For those that don’t know, I used to be a writer. I say ‘used to’ because a man who routinely goes MONTHS without even picking up a pen may not keep that title.
Anyhow, I’m finally dedicating myself to sitting in front of the computer for at least an hour a night and churning something out. I decided to do this for a number of reasons:
1. I enjoy writing, it is a catharsis for me. Seriously, I’ve slept pretty well these last couple of days since I began writing again.
2. I have a number of people (that number being 2) who enjoy reading my writing.
3. I looked at my life, at where it was going, and asked myself if I was satisfied. For the most part, the answer was yes. I have a job I like, a wonderful girl, and enough money to get by. I could likely settle for this in my lot in life. But what about the dreams I once had?

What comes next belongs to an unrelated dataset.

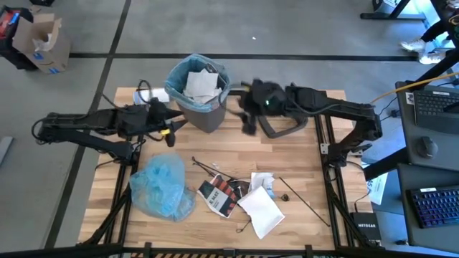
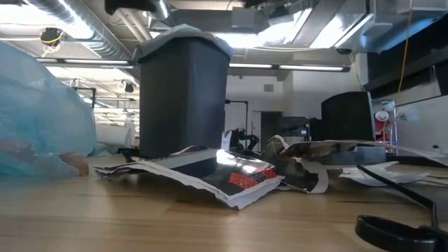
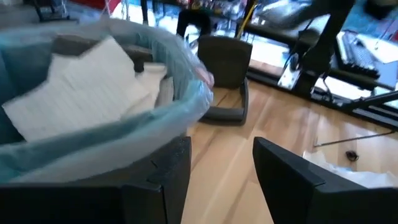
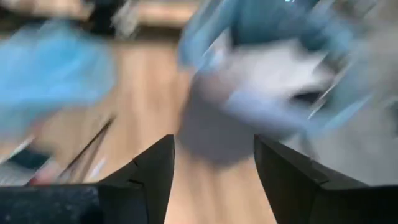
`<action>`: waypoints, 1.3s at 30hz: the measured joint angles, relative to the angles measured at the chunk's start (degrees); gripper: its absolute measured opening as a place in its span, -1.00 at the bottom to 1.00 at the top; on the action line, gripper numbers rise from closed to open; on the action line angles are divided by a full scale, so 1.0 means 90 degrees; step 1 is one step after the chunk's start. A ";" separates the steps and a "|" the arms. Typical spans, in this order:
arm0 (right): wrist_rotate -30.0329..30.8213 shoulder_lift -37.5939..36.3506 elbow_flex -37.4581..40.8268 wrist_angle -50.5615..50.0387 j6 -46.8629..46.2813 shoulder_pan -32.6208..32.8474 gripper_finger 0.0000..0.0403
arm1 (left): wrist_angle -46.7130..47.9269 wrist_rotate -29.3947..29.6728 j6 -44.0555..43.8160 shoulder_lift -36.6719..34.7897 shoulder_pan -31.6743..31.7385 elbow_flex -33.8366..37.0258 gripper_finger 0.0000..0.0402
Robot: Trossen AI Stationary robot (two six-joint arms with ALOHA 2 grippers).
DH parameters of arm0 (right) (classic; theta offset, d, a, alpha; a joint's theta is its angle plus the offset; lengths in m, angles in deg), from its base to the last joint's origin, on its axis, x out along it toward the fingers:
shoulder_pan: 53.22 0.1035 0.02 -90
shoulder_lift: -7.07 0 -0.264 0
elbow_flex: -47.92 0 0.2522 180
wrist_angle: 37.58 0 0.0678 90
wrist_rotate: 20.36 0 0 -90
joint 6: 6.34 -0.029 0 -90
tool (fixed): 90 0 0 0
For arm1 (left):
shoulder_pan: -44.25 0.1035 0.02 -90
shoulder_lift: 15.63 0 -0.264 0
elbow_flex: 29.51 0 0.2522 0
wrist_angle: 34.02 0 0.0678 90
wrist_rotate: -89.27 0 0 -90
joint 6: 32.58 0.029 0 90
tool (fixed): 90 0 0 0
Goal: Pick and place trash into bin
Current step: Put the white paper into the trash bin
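The dark grey bin (image 1: 197, 93), lined in light blue, stands at the table's far middle with white paper (image 3: 93, 87) in it. My left gripper (image 3: 221, 180) is open beside the bin's near-left wall (image 1: 172, 129), with only bare table between its fingers. My right gripper (image 4: 214, 174) is open and blurred, just right of the bin's rim (image 1: 247, 115), and nothing is between its fingers. Trash lies on the near half of the table: a crumpled blue bag (image 1: 161, 188), a red-black-white packet (image 1: 221, 195), a white mailer (image 1: 259, 209) and thin dark sticks (image 1: 305, 202).
A dark grey lid-like piece (image 1: 278, 129) lies right of the bin, under my right arm. A white roll (image 1: 154, 93) sits behind the bin's left side. A cardboard box (image 1: 43, 44) stands on the floor at the far left. Desks with keyboards (image 1: 434, 107) flank the right.
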 joint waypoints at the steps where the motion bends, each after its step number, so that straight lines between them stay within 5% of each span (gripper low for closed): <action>1: -0.0087 -0.0030 0.0000 -0.0400 -0.0166 0.0134 0.03 | 0.0009 0.0000 -0.0053 0.0086 -0.0009 0.0000 -0.17; 5: -0.0099 -0.0069 0.0278 -0.1557 -0.0942 0.0870 0.01 | 0.0020 -0.0162 -0.0244 0.0486 -0.0142 0.0010 -0.17; 10: -0.0096 -0.0179 0.1393 -0.1511 -0.1759 0.1845 0.00 | -0.0014 -0.0191 -0.0377 0.1002 -0.0384 0.0007 -0.17; 26: -0.0010 -0.0890 0.5608 0.0650 -0.7106 0.3808 0.00 | -0.0033 -0.0701 -0.0310 0.1914 -0.0774 0.0002 -0.17; 39: 0.1646 -0.1780 0.8311 0.3501 -1.1171 0.4809 0.00 | -0.0037 -0.0739 -0.0349 0.1914 -0.0774 0.0002 -0.17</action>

I used to think I would publish my grand novel, which would instantly become a best-seller, and I would become a world-renowned author, taking my place in history alongside people like Stephen King, J.R.R. Tolkein, and Charles Dickens.

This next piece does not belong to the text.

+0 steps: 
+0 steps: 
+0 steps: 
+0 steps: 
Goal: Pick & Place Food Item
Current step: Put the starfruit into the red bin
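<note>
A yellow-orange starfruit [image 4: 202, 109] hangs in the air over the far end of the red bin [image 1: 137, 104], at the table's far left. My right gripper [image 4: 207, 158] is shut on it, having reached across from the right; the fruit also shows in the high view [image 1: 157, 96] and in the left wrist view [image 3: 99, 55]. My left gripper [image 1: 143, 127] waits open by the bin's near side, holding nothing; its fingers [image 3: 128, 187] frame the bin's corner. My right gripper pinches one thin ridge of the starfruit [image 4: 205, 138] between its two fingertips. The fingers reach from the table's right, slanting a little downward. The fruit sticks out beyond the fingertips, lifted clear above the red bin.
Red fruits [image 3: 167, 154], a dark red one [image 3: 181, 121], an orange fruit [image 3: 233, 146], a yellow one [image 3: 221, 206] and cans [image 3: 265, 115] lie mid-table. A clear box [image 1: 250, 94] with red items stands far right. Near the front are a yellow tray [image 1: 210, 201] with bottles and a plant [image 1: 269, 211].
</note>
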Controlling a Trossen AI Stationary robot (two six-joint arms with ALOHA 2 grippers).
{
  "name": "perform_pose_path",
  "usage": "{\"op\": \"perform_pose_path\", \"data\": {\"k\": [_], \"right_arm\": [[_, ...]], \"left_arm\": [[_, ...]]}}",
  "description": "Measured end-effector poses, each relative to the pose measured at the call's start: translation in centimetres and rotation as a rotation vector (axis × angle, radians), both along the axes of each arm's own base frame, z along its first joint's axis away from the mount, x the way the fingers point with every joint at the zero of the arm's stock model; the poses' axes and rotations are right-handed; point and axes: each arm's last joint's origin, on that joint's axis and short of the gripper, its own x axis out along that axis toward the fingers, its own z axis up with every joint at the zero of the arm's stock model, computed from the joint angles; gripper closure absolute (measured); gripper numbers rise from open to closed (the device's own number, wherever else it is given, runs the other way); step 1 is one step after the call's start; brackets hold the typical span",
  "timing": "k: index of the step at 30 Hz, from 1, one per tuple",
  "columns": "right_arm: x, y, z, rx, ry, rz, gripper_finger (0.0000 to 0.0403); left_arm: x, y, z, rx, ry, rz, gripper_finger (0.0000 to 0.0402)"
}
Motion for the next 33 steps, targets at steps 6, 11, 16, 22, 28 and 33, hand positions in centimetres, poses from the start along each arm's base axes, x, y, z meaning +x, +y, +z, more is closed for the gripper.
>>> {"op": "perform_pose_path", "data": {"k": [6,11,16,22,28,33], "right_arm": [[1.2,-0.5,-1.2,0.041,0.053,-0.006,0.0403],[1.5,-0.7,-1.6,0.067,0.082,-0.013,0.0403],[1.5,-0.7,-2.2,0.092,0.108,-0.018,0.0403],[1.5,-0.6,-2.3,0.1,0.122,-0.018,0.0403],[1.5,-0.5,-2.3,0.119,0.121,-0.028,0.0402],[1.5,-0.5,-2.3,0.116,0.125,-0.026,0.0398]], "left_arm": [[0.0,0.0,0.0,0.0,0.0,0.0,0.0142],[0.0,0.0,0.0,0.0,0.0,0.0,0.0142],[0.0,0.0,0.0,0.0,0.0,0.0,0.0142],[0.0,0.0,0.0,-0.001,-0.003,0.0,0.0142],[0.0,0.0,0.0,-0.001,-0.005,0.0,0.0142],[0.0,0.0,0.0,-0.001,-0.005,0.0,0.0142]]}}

In my wiser years, I know the unlikelihood of this chain of events, but I don’t think I could forgive myself if I never tried. Even if I only get so far as holding a copy of my own book in my hands, and not a single copy sold, that would be enough for me.
Zel-kun out.
Zai | 10-Apr-07 at 2:54 pm | Permalink
I love your writing =)
you owe me another poem =P
David N. Scott | 10-Apr-07 at 7:31 pm | Permalink
Hey, two people is enough. And writing’s good for you. Just try to get a good routine going–I can write like a robot when I have a routine but start crashing and burning when I don’t have a set time.